▶ INFORMATION SUPPLIED:
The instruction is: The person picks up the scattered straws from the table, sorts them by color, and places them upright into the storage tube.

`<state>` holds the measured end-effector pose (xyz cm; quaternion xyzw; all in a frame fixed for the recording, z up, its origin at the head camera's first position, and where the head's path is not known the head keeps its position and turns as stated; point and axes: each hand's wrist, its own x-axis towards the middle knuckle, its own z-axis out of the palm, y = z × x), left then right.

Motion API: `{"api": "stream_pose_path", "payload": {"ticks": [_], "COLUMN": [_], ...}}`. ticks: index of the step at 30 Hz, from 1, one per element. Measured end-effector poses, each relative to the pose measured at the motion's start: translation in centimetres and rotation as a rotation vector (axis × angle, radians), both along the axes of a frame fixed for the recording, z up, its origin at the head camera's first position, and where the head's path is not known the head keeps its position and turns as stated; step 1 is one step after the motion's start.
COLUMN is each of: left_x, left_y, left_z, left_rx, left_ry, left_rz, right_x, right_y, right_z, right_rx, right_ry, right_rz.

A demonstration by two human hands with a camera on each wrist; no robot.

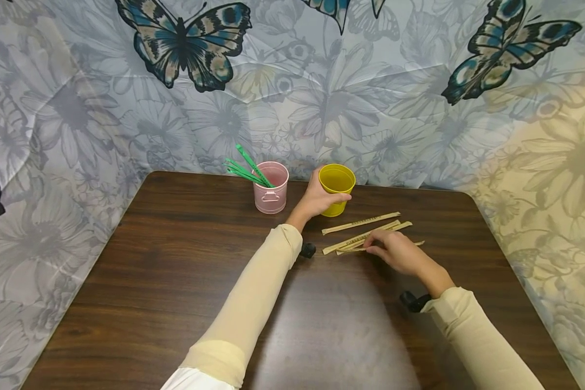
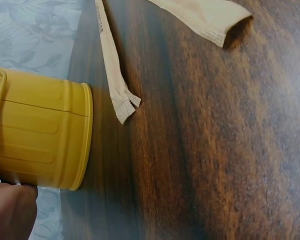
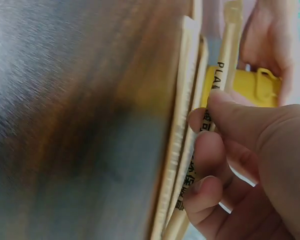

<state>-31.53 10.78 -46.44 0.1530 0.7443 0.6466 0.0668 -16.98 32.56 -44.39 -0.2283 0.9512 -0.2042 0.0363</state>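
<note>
My left hand (image 1: 316,199) grips a small yellow bucket (image 1: 334,210) near the table's back edge, its thumb lying across the front. In the left wrist view the bucket's ribbed side (image 2: 37,132) fills the left, and only part of the hand (image 2: 11,210) shows. Over a small pile of paper-wrapped straws (image 1: 343,244), my right hand (image 1: 398,252) pinches one wrapped straw (image 3: 229,52) between thumb and fingers. Dark print runs along this wrapper. Other wrapped straws (image 3: 176,145) lie just beside these fingers. Another wrapped straw (image 1: 363,222) lies apart, nearer the bucket.
A pink bucket (image 1: 270,200) stands left of the yellow one, with several green straws (image 1: 253,164) leaning out of it. Behind the brown wooden table (image 1: 175,281) hangs a cloth with butterflies and flowers (image 1: 331,108).
</note>
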Motion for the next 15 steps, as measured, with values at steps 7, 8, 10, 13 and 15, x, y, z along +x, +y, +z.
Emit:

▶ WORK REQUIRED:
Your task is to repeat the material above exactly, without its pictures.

▶ PROBLEM SOLUTION:
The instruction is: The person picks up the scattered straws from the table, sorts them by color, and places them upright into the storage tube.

`<state>` holds the measured end-effector pose (xyz cm; quaternion xyzw; all in a frame fixed for the recording, z up, its origin at the head camera's first position, and where the head's path is not known the head keeps its position and turns as stated; point and axes: each hand's wrist, its own x-axis towards the middle knuckle, its own z-axis out of the palm, y = z × x), left then right.

Motion API: `{"api": "stream_pose_path", "payload": {"ticks": [_], "COLUMN": [_], ...}}`. ticks: index of the step at 30 Hz, from 1, one per element. Measured end-effector poses, each relative to the pose measured at the motion's start: translation in centimetres and rotation as a rotation vector (axis × angle, radians), both along the axes of a frame fixed for the recording, z up, its origin at the head camera's first position, and where the head's path is not known the head keeps its position and turns as stated; step 1 is one step after the motion's start.
COLUMN is each of: left_x, left_y, left_z, left_rx, left_ry, left_rz, right_x, right_y, right_z, right_rx, right_ry, right_rz.

A demonstration by two human hands with a camera on each wrist; no robot.


<state>-31.53 10.78 -46.44 0.1530 0.7443 0.6466 0.0668 -16.98 32.56 -44.39 -0.2283 0.9512 -0.2042 0.0363</state>
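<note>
My left hand (image 1: 316,199) grips a small yellow bucket (image 1: 334,210) near the table's back edge, its thumb lying across the front. In the left wrist view the bucket's ribbed side (image 2: 37,132) fills the left, and only part of the hand (image 2: 11,210) shows. Over a small pile of paper-wrapped straws (image 1: 343,244), my right hand (image 1: 398,252) pinches one wrapped straw (image 3: 229,52) between thumb and fingers. Dark print runs along this wrapper. Other wrapped straws (image 3: 176,145) lie just beside these fingers. Another wrapped straw (image 1: 363,222) lies apart, nearer the bucket.
A pink bucket (image 1: 270,200) stands left of the yellow one, with several green straws (image 1: 253,164) leaning out of it. Behind the brown wooden table (image 1: 175,281) hangs a cloth with butterflies and flowers (image 1: 331,108).
</note>
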Motion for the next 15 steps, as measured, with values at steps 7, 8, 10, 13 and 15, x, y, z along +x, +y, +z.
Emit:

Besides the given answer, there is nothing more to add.